### What you should do
Return the lines below that contain the word "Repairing".
____ Given records
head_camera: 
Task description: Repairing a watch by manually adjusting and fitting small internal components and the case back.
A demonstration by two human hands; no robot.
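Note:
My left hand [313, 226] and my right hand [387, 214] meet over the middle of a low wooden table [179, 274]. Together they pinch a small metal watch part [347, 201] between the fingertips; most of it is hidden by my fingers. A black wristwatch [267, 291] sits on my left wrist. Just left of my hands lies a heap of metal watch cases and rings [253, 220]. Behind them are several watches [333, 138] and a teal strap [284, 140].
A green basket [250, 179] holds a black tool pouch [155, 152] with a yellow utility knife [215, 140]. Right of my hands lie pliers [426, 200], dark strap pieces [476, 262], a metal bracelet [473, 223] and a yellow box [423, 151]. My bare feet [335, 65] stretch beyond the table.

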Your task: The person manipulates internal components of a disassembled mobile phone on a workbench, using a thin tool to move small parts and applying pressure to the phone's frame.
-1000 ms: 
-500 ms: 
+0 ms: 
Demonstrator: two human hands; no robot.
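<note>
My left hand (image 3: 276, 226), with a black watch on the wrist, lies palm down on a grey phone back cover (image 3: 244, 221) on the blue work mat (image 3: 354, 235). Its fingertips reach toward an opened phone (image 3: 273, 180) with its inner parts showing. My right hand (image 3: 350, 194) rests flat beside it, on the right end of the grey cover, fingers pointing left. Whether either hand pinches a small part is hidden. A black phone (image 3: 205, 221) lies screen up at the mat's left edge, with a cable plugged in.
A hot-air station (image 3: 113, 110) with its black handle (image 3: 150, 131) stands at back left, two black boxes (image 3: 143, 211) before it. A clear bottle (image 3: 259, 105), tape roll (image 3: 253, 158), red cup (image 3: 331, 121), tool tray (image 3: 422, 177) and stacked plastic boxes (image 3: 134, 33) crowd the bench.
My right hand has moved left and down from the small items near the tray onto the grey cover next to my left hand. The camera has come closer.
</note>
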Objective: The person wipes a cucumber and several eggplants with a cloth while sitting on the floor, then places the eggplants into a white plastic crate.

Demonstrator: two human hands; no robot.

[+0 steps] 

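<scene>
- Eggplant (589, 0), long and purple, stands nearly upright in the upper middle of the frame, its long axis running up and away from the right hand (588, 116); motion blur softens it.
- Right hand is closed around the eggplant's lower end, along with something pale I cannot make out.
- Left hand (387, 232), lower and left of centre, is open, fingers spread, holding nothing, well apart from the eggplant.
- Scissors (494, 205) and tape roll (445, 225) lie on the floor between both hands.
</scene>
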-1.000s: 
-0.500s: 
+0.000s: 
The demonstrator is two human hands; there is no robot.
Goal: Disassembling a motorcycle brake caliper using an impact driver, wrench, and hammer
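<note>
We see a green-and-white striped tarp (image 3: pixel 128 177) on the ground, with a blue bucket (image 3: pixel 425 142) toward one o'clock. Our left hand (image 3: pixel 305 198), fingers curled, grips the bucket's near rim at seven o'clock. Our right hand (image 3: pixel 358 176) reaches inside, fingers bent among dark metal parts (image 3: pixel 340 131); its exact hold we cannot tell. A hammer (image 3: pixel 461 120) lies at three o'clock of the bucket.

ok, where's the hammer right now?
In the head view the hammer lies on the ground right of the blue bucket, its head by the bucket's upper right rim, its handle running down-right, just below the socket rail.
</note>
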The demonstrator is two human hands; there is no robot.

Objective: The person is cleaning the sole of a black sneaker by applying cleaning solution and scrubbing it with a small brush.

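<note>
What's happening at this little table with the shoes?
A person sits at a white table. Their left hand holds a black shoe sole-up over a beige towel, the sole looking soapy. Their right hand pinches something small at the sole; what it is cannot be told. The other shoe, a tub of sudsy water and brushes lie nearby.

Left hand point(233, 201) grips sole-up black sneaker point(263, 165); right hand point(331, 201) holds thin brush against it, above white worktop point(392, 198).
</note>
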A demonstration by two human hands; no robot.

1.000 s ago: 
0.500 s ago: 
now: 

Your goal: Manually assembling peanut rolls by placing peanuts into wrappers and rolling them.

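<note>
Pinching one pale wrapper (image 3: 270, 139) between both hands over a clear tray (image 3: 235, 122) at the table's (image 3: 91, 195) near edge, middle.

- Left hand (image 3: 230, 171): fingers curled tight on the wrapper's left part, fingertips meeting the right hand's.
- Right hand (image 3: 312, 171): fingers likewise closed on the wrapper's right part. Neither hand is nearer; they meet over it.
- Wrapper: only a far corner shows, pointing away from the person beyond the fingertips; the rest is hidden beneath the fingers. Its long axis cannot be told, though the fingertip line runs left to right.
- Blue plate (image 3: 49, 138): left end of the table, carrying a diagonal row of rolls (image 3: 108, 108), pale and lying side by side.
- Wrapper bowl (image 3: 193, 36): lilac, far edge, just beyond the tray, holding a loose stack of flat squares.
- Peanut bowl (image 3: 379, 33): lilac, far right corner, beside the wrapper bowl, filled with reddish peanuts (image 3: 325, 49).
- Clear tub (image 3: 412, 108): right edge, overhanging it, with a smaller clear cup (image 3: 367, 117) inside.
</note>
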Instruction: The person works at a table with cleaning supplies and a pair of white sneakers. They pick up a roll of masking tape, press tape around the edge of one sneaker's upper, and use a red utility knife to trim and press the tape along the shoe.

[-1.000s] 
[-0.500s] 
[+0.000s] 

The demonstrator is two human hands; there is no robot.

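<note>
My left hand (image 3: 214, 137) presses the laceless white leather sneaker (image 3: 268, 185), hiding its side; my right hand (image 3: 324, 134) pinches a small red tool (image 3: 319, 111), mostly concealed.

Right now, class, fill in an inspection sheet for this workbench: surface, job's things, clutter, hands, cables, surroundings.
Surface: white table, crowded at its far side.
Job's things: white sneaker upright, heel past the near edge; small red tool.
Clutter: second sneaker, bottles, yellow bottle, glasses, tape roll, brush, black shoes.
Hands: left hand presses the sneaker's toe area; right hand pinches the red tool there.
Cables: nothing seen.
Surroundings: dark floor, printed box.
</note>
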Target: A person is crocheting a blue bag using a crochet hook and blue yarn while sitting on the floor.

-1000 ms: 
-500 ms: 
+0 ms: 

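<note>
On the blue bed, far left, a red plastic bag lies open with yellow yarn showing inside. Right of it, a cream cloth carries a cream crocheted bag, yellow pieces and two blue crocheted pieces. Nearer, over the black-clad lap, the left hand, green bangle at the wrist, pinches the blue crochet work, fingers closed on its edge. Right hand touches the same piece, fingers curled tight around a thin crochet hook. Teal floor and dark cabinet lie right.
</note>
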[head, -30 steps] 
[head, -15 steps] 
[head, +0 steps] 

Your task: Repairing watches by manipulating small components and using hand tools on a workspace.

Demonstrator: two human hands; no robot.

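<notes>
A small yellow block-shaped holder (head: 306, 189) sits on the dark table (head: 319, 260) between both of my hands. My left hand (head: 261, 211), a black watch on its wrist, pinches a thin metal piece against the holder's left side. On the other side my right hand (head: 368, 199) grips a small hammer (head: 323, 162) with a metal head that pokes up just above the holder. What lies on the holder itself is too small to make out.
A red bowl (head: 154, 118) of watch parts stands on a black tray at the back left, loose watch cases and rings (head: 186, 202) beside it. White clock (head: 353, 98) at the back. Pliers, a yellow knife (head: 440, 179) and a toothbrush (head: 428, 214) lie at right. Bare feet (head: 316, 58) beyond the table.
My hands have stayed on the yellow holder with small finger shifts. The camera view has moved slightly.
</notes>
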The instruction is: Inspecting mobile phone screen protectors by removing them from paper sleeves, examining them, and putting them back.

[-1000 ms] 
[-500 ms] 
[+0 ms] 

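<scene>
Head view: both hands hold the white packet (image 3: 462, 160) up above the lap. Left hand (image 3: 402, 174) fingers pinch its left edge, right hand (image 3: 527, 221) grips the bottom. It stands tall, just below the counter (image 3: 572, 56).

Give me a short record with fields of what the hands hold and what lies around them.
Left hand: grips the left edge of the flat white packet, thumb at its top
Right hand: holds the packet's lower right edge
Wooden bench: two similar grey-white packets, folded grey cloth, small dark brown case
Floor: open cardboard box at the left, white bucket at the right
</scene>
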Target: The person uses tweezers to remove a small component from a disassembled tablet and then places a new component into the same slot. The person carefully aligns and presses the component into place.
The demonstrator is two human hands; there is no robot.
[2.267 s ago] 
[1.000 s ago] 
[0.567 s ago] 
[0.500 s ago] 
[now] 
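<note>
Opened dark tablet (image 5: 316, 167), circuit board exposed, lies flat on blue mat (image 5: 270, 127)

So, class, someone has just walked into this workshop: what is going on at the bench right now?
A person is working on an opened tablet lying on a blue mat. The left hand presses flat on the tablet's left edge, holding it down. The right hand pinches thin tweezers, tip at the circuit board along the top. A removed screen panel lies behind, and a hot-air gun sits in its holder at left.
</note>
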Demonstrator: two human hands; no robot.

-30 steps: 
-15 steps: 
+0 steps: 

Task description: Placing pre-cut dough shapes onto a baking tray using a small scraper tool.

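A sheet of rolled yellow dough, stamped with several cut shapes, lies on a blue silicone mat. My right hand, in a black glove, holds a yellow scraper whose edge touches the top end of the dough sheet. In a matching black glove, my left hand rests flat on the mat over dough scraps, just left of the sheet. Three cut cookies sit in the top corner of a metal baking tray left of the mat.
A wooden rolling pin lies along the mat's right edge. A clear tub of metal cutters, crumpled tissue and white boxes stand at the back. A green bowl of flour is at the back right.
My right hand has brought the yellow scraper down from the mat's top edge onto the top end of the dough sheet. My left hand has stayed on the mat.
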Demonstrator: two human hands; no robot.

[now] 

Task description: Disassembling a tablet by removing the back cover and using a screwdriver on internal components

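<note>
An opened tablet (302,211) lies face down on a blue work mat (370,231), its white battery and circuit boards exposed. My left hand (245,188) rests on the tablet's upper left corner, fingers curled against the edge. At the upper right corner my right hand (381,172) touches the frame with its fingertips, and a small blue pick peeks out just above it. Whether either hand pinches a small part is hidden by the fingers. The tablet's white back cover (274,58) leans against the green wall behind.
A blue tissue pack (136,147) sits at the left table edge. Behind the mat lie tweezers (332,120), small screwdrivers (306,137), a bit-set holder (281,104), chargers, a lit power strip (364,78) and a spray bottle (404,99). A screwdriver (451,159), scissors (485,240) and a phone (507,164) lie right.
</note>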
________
### The completed task
Task description: Repairing a watch by manually adjusting and fitting small internal components and the case back.
Your task: Repairing watches by manipulating small components and using hand tools on a workspace.

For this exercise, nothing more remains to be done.